Inflazione giù, tassi d’interesse della Banca Centrale Europea (BCE) su. Possiamo riassumere in termini piuttosto grossolani lo scenario a breve termine che ci attende. Venerdì 31 marzo, l’Eurostat ha reso noto il dato preliminare sui prezzi al consumo nell’Area Euro: +6,9% su base annua, giù dal +8,5% di febbraio e sotto le attese. Si è trattato del dato più basso dal febbraio 2022, cioè da 13 mesi a questa parte. Questo dovrebbe, in linea teorica, spingere Francoforte a cessare o perlomeno sospendere la stretta monetaria.

I risultati della sua azione si starebbero intravedendo, sebbene sia probabilmente più il crollo del prezzo del gas e di altre materie prime sui mercati internazionali ad avere agito al ribasso sui prezzi al consumo.

Tuttavia, i dati completi sull’inflazione non depongono a favore di uno stop al rialzo dei tassi BCE. Il dato “core”, al netto della componente energetica e dei generi alimentari, è salito dal 5,6% di febbraio al 5,7%. Segna l’ennesimo record nella storia dell’Area Euro. I “falchi” del Nord Europa guardano particolarmente a questo dato, preferendolo a quello dell’inflazione generale. Infatti, è assodato che il calo dei prezzi energetici stia tirando giù l’indice. Ma i rialzi si sono trasferiti sul resto del paniere. Ed è quello che più preoccupa il governatore Christine Lagarde e gran parte del suo board.

Inflazione core preoccupa Francoforte

In pratica, ogni volta che sui mercati si genera uno shock dell’offerta, com’è accaduto lo scorso anno con il gas e, in misura minore, con il petrolio, l’inflazione schizza repentinamente. D’altra parte, l’energia pesa per oltre il 10% del paniere Eurostat. Quando lo shock rientra, l’inflazione inizia a scendere significativamente. E questo in sé sarebbe un buon segnale per la banca centrale. Allo stesso tempo, si osserva un tendenziale rialzo dei prezzi di tutti gli altri beni e servizi non legati direttamente al bene oggetto dello shock.

Perché? Gli altri comparti dell’economia trasferiscono i rincari sui clienti. E gli stessi lavoratori non ci stanno a subire una perdita cospicua del potere di acquisto. Chiedono e, in molti casi, ottengono aumenti salariali legati ai tassi d’inflazione passati.

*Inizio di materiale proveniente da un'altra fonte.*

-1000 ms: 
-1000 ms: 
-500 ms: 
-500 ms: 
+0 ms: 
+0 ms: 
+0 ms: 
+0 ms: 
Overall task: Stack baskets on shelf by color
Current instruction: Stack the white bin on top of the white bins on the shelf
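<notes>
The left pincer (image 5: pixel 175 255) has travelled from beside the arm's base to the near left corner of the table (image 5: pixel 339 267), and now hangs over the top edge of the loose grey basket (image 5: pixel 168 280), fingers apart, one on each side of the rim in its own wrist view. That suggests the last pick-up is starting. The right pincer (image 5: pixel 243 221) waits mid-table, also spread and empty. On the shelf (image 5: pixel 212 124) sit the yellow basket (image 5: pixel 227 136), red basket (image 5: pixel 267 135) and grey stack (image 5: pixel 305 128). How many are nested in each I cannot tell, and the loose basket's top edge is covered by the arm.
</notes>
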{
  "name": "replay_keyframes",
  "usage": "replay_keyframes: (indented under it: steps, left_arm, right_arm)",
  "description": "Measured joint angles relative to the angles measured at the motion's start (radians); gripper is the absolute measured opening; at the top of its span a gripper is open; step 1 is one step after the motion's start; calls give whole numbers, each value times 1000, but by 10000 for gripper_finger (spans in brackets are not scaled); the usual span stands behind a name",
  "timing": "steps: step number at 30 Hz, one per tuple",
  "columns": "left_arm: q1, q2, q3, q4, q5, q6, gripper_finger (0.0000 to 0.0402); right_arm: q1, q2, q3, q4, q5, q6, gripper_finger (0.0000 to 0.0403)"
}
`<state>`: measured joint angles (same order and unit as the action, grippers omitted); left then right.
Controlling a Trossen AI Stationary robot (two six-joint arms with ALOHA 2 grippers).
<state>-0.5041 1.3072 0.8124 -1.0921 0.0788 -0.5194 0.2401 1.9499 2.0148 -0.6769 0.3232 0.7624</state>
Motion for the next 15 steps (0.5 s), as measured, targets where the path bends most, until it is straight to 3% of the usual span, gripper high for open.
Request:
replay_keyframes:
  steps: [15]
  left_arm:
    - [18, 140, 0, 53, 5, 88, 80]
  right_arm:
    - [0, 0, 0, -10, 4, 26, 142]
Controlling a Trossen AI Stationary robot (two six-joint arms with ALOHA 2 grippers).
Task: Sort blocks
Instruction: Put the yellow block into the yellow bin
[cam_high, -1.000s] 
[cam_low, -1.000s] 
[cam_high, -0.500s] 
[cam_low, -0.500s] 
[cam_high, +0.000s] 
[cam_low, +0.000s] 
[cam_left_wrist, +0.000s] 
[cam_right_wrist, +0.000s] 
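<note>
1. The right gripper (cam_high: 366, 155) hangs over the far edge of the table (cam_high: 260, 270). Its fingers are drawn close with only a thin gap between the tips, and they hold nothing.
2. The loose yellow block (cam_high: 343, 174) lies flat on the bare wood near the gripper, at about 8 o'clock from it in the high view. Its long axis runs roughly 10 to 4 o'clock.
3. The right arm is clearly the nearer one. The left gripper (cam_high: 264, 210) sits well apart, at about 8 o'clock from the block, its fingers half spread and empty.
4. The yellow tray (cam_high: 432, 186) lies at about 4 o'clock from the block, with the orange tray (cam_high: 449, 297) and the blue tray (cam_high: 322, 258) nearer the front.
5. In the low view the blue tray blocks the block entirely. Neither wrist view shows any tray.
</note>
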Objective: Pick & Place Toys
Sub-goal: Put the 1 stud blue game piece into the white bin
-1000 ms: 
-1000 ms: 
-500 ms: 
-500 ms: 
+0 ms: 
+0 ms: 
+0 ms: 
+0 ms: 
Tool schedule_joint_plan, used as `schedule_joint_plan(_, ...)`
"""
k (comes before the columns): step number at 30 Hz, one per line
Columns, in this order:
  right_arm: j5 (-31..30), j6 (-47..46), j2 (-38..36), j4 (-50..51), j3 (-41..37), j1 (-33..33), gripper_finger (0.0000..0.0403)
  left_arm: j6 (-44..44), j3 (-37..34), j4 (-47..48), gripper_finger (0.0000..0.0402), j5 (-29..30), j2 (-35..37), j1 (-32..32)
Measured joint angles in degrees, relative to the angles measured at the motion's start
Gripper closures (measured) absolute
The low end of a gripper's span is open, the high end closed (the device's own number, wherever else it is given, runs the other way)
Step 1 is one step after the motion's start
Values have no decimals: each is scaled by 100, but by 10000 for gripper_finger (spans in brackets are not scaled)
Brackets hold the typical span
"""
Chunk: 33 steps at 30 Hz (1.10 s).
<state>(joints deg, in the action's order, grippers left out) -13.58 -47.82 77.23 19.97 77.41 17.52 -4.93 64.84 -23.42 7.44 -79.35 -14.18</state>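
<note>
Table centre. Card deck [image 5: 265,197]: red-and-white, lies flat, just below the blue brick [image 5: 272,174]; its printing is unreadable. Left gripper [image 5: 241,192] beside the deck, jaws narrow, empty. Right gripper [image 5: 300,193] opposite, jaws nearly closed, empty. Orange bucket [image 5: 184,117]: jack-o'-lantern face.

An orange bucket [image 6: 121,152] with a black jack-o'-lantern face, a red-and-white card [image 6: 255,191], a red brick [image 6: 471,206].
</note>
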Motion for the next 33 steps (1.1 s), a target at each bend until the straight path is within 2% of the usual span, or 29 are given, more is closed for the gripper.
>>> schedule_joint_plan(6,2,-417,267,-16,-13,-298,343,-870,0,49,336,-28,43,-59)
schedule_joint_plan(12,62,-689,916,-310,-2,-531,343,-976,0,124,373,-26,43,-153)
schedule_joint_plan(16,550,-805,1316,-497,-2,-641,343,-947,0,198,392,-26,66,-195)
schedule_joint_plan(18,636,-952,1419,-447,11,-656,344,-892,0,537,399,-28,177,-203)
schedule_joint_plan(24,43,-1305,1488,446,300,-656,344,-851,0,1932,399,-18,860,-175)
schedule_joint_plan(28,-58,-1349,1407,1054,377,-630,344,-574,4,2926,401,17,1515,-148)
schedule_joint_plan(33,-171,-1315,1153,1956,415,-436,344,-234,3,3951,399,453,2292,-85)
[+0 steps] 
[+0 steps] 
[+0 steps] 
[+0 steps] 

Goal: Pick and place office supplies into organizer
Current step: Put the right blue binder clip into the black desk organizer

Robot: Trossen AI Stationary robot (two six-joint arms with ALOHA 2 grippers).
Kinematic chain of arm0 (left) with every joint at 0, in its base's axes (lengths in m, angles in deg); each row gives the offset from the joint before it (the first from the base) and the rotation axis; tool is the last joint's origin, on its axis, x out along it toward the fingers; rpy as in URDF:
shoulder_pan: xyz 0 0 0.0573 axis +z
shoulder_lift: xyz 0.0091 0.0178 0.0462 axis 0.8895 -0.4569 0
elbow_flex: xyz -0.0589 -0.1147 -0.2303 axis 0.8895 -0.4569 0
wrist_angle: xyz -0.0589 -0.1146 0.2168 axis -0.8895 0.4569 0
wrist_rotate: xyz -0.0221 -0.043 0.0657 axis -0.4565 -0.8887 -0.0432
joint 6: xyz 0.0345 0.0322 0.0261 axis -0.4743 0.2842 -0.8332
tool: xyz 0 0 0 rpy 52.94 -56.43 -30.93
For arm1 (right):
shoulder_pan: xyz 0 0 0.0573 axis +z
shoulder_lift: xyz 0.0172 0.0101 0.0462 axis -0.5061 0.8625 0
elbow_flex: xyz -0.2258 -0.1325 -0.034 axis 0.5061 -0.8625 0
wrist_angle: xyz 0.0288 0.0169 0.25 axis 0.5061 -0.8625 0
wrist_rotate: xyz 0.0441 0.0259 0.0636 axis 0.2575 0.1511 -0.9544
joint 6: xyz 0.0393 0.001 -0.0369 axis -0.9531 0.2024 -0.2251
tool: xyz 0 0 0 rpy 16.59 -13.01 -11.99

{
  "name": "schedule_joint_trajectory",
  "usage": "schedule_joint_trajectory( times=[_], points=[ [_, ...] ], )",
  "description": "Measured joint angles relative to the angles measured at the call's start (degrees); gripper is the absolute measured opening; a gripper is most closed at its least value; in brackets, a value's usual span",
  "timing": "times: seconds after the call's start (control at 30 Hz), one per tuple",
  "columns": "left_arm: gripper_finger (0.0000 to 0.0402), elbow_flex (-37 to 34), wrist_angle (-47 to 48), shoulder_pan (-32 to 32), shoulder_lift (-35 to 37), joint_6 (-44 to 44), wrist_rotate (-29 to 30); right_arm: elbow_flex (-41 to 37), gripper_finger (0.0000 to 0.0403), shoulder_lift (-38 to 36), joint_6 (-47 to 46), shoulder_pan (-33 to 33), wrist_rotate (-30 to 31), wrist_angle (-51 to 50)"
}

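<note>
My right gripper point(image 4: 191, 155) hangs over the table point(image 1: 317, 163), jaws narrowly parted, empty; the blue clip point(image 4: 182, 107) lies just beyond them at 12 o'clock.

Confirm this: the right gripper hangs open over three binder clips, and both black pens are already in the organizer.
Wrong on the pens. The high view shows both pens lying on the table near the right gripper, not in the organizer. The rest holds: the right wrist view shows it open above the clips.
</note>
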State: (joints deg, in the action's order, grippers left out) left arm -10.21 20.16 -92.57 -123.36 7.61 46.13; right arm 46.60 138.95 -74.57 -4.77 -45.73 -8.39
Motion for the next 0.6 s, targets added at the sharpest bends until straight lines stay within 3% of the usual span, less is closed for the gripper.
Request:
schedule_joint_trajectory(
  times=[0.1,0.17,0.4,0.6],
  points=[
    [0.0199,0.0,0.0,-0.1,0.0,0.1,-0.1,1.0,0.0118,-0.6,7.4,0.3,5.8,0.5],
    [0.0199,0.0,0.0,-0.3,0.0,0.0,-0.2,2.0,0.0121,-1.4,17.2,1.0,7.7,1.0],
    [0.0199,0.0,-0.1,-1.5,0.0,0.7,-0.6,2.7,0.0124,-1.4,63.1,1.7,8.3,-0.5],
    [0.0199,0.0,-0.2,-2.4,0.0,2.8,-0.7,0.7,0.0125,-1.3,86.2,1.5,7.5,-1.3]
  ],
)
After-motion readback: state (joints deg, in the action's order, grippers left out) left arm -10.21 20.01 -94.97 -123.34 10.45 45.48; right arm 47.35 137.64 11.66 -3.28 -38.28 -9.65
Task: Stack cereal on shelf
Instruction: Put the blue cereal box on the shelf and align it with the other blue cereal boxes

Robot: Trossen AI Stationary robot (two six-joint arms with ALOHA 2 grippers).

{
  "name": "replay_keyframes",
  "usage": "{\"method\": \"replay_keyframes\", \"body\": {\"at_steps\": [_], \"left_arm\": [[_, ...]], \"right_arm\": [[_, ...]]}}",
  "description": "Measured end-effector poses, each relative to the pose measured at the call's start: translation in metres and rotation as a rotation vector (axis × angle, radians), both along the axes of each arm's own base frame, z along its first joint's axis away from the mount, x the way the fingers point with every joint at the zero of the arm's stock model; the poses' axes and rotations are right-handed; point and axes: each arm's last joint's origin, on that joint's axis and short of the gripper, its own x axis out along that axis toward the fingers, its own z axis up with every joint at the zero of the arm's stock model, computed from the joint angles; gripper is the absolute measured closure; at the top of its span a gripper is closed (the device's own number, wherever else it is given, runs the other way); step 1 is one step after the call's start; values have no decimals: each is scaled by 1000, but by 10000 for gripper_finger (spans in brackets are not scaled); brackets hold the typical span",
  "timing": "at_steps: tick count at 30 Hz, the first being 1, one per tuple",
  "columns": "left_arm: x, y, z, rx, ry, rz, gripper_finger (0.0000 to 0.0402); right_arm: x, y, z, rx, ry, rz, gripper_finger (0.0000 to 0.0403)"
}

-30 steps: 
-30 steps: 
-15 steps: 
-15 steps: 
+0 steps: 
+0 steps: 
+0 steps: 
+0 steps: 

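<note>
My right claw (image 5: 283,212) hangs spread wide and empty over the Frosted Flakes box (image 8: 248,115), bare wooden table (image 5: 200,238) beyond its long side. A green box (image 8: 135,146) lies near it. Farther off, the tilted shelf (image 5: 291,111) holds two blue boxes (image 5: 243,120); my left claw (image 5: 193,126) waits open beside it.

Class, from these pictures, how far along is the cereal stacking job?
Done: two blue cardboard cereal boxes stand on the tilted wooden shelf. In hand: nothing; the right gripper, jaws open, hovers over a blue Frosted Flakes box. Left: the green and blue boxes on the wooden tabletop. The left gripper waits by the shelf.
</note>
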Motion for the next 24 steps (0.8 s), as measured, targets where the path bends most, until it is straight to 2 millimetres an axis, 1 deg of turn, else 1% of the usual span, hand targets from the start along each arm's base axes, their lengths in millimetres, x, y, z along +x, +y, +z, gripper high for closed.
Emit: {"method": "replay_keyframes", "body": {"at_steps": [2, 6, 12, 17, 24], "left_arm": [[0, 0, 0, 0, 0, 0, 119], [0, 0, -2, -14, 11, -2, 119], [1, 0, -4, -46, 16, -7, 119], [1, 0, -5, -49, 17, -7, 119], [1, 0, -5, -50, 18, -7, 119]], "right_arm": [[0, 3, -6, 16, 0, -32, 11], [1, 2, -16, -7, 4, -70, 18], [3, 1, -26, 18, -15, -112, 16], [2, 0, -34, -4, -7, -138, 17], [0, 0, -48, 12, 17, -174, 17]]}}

Questo fenomeno presenta il rischio di far attecchire stabilmente l’inflazione ai livelli alti del passato. Per interrompere il circolo vizioso, la BCE deve “raffreddare” le aspettative. Solo così gli agenti del mercato smetteranno di trasferire su beni e servizi i rialzi dei prezzi già accusati. Per agire sulle aspettative, però, serve aumentare i tassi d’interesse. Queste azioni colpiscono i consumi e gli investimenti, mentre incentivano i risparmi. La massa monetaria in circolazione si riduce. Un costo del denaro più alto si traduce in una minore richiesta di prestiti e mutui. I prezzi volgono al ribasso. In genere, ciò può portare a una recessione economica.

Tassi BCE in rialzo fino all’estate

Finché l’inflazione di fondo non avrà toccato il picco, la stretta sui tassi BCE non si fermerà del tutto. Il mercato è tornato a scontare 2-3 rialzi dei tassi dello 0,25% ciascuno. E’ stata cancellata così la paura che serpeggiava nei giorni più duri della crisi bancaria. A maggio, verosimilmente i tassi BCE di riferimento saliranno al 3,75%. Lo stesso a giugno e forse anche a fine luglio. Entro l’estate, i tassi smetteranno di salire. Ma la stretta non cesserà in automatico. La BCE continuerà ad acquistare bond in misura inferiore a quelli in scadenza. E’ il Quantitative Tightening (QT), fissato in 15 miliardi al mese fino a giugno e da ricalibrare in base alle necessità per dopo.

Il QT ridurrà la domanda di bond e agirà al rialzo sui rendimenti. In un certo senso, trattasi di un rialzo dei tassi BCE mascherato.

La conseguenza del programma, infatti, consiste nell’aumentare a cascata l’intero costo del denaro. Ovviamente, stiamo ragionando a trend macro invariati. L’arrivo di un’eventuale recessione avrebbe effetti calmieranti anche sull’inflazione di fondo e dissuaderebbe la BCE dal proseguire con la stretta.